Directions for this task: Word for word, restate the lines that run from the line containing "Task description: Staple" to the last line of the records below.
------------------------
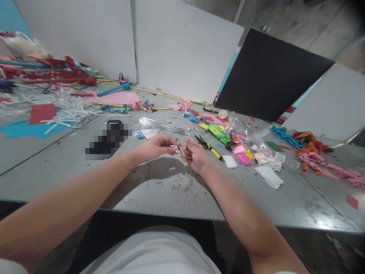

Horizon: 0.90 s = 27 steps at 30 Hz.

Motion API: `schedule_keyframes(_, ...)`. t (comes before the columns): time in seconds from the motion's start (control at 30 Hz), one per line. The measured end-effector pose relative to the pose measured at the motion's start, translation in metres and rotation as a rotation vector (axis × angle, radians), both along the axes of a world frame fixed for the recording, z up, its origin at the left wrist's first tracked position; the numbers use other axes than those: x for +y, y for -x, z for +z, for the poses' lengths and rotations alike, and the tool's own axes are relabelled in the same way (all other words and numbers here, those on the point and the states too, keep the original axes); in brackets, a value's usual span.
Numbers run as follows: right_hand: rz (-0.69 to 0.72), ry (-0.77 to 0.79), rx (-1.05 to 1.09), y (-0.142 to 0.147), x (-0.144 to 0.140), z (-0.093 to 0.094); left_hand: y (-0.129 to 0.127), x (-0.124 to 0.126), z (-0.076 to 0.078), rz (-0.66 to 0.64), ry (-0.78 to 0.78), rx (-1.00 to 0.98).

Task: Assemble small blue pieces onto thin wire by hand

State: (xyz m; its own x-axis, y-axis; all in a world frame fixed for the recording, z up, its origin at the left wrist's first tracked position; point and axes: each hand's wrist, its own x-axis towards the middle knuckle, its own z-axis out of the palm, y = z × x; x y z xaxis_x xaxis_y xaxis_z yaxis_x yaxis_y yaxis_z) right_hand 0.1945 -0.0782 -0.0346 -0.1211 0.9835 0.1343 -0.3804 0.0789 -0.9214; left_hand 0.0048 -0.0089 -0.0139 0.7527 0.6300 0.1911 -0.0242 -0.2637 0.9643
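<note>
Above the grey table, my left hand (156, 147) pinches a small white curved piece (174, 148) between thumb and fingers. It is too small to tell what the piece is made of. Close by on the right, my right hand (195, 155) has its fingers curled in and the thumb pressed on top. Whatever those fingers hold, if anything, is hidden. Pliers with yellow-and-black handles (214, 151) lie just beyond my right hand. Behind my left hand is a bundle of thin wires (168, 127) beside a crumpled white wrapper (149, 133).
Bright clay packets (218, 131) and clear plastic bags (242, 127) lie to the right. Folded white paper (269, 176) and pink crepe paper (322, 165) sit farther right. White paper strips (68, 106) and a dark, partly blurred object (114, 125) are left. Upright boards (182, 49) stand behind.
</note>
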Motion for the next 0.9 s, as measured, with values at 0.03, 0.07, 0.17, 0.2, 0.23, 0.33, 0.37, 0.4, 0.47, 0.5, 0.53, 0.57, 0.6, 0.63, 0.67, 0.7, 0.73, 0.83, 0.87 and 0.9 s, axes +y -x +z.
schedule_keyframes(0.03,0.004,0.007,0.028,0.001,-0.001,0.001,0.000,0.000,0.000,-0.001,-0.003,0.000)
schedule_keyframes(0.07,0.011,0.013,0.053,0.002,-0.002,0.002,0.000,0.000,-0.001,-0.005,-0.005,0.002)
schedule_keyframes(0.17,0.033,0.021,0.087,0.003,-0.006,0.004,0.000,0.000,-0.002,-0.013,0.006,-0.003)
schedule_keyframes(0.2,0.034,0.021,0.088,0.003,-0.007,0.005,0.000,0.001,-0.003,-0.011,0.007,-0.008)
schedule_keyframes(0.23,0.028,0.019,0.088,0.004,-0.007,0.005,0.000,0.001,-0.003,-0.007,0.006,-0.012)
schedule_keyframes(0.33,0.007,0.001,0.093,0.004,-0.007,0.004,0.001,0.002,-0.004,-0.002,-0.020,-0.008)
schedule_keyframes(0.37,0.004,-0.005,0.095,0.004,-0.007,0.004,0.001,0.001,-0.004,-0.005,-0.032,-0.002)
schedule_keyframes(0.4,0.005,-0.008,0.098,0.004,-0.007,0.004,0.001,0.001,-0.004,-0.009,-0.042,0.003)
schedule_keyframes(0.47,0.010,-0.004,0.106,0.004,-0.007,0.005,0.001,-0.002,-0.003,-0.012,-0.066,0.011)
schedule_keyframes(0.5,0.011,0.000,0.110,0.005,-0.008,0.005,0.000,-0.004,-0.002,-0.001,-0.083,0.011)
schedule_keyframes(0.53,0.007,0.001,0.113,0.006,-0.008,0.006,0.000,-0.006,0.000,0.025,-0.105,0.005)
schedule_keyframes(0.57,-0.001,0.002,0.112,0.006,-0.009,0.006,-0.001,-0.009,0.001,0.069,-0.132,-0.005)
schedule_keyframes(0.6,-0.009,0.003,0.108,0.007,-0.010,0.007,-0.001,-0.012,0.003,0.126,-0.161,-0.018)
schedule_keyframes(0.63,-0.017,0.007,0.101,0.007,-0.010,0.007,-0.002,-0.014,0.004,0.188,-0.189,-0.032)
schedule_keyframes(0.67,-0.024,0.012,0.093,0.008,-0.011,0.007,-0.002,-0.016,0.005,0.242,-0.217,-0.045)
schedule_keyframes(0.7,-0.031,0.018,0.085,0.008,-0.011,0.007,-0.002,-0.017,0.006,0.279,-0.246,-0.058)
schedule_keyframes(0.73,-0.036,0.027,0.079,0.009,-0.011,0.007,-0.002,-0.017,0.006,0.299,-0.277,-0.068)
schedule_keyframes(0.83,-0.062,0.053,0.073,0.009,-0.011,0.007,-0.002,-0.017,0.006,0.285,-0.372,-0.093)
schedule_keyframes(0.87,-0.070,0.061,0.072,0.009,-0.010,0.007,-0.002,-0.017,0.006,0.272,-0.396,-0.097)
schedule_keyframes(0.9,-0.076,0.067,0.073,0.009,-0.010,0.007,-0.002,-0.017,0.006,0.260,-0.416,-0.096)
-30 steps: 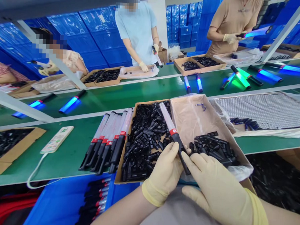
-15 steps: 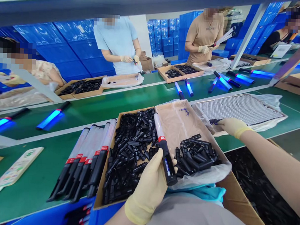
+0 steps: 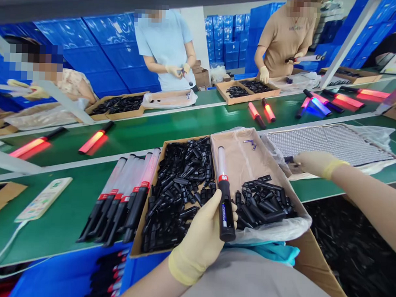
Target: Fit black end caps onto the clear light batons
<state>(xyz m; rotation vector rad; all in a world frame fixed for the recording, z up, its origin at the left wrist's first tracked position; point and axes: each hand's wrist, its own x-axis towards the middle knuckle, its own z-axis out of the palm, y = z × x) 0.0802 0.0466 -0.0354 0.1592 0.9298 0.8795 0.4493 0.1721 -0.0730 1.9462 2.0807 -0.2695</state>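
Observation:
My left hand (image 3: 198,239), in a pale glove, is closed round the black handle of a light baton (image 3: 226,206). The baton stands tilted up, with a clear tube, a red band and a blue-marked strip in its handle. My right hand (image 3: 314,163), also gloved, reaches to the near left corner of a tray of tightly packed silvery pieces (image 3: 337,142). Its fingers are pressed together at a small dark piece (image 3: 288,159); whether they grip it I cannot tell. Below the baton lie black plastic parts (image 3: 264,200) in a lined box (image 3: 233,143).
A carton of small black parts (image 3: 180,191) stands left of the lined box. Several unlit batons (image 3: 121,202) lie beside it, near a power strip (image 3: 45,199). Lit batons (image 3: 96,138) lie on the green belt (image 3: 173,121). Co-workers (image 3: 165,47) work across it. A white post (image 3: 349,45) rises at right.
The lit batons have turned from blue to mostly red. The view has shifted slightly. My left hand still holds the baton; my right hand stays at the tray's corner.

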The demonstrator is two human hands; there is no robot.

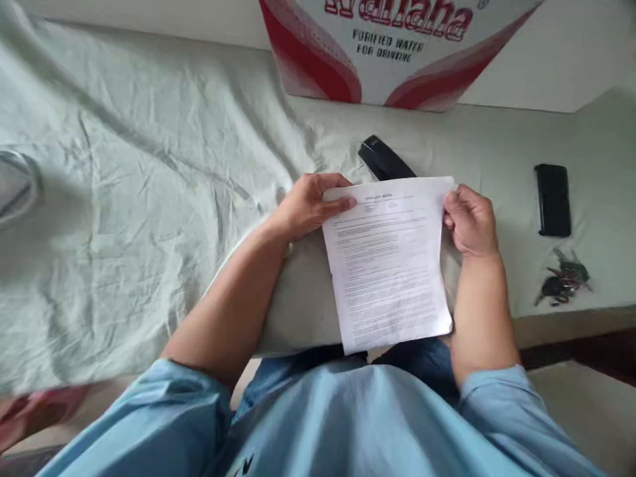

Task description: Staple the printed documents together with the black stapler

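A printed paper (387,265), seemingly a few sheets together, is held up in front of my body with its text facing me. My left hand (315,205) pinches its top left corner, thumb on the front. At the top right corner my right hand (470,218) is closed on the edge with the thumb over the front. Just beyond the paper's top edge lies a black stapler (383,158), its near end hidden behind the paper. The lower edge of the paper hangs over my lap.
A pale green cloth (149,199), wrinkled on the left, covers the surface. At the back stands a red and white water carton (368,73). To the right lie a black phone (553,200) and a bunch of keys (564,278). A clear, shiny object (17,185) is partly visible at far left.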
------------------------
Result of the exercise:
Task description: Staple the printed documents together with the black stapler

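A printed paper (387,265), seemingly a few sheets together, is held up in front of my body with its text facing me. My left hand (315,205) pinches its top left corner, thumb on the front. At the top right corner my right hand (470,218) is closed on the edge with the thumb over the front. Just beyond the paper's top edge lies a black stapler (383,158), its near end hidden behind the paper. The lower edge of the paper hangs over my lap.
A pale green cloth (149,199), wrinkled on the left, covers the surface. At the back stands a red and white water carton (368,73). To the right lie a black phone (553,200) and a bunch of keys (564,278). A clear, shiny object (17,185) is partly visible at far left.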

Nothing else remains for this exercise.